He shrugged. “Over the next few days…Well, kids change week to week, even day by day. You know that. She’s at that age. But…”
“But what, Gary?”
“A few weeks later, we’re all having breakfast, the standard chaos, and my wife leans forward and peers at Bethany’s face. ‘How did she get that?’ she says. I have no clue what she’s talking about. She points to the side of Bethany’s eye. And there’s this little ding there. Like a little curve, a scar. I say I have no idea, didn’t happen on my watch. Megan says it certainly didn’t happen on hers. It escalates. And all the time while we’re ‘discussing’ this, Bethany is watching me. I see this…look in her eyes again, and suddenly I know I’ve seen that mark somewhere before. I had to just leave the table. Immediately. I got up and left the house with Megan still glaring at me, pissed as hell.

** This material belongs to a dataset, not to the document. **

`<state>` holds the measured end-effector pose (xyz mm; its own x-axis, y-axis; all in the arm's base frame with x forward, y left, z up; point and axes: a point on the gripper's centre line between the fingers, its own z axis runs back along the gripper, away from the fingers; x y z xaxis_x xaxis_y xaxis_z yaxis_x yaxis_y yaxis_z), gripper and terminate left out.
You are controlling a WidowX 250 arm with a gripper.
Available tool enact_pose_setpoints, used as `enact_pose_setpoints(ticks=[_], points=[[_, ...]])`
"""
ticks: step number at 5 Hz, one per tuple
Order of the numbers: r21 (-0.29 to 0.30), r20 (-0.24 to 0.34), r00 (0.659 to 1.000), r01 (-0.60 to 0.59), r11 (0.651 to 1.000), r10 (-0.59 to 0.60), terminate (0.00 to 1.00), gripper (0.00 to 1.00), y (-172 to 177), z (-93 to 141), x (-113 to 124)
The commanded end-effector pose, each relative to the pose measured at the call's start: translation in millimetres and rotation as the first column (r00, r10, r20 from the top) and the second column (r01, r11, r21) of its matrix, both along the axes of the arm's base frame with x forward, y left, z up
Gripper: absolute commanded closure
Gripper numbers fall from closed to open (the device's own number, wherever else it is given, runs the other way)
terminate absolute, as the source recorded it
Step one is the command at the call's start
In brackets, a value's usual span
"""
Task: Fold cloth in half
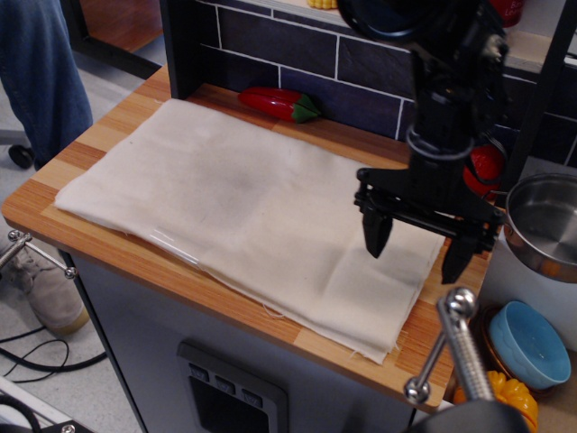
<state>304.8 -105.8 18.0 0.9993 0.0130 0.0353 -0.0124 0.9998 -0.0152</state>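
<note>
The cloth point(234, 203), a large cream sheet with a greyish smudge and faint creases, lies flat over most of the wooden counter point(81, 236). My gripper point(416, 248) is open, fingers pointing down, and hangs just above the cloth's right edge. Its left finger point(377, 236) is over the cloth, its right finger point(454, 260) over the bare wood near the right edge. It holds nothing.
A red toy pepper point(279, 103) lies at the back by the tiled wall. A red object point(485, 168) shows behind the arm. A metal pot point(545, 225), a blue bowl point(530, 343) and a metal clamp point(458, 338) sit at the right. A person's leg point(41, 63) stands at the left.
</note>
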Motion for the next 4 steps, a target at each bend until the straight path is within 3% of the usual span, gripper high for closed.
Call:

And as I’m driving to work, I finally get it.”
His voice was dry now. “I think about these dreams I’ve been having for months, and how I know there must be some point to them. How they’ve got to be trying to tell me something. And bang—this thought hits me. It hit me so hard I have to stop the car. Where I’d seen that scar before. On whose face, in my dreams. Donna.”
I was staring at him now. “Please tell me you’re not serious.”
“Of course I’m not. But you must have had times like this when you were a cop, when you thought, Yes, that’s what happened, or Yes, he’s the guy, and you’re only saying what some part of you has already known for days or weeks. Then, when you finally get it, it’s like everything drops into place, and you know you’re right.”
“Yeah, I know that feeling. But sometimes it just means you’ve got it so wrong that you’ve stopped making sense to anyone other than yourself.”
Fisher wasn’t listening to me, though. “For a second I actually wondered if she’d come back,” he said quietly. “Donna. To get a lot closer to me this time.”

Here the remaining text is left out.